Work item
Write the data out again exactly, with no pictures.

Given information
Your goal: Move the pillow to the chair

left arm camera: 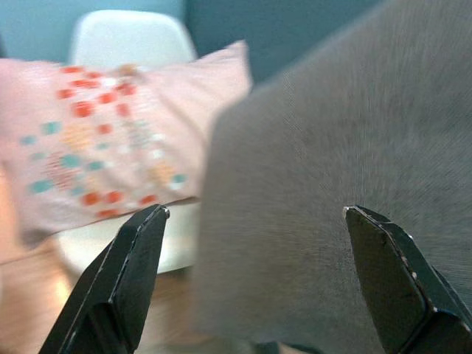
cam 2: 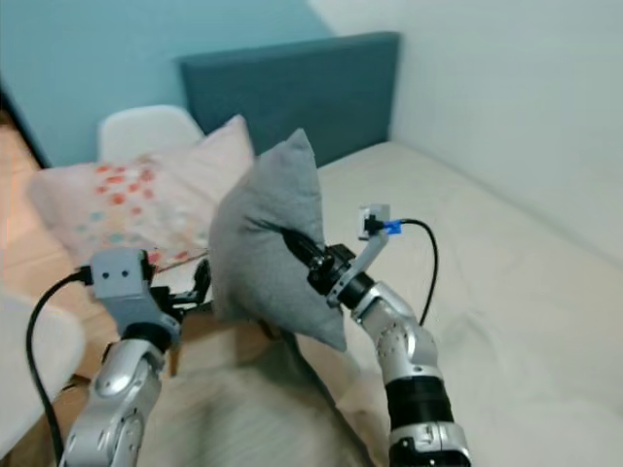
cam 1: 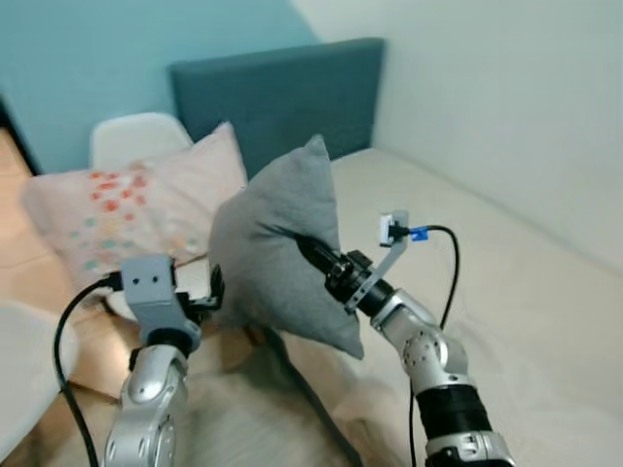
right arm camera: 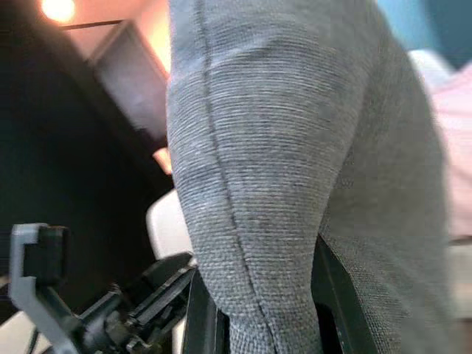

Solved exercise
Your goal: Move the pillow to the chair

left arm camera: 
cam 2: 
cam 1: 
right arm camera: 

This output has been given in full.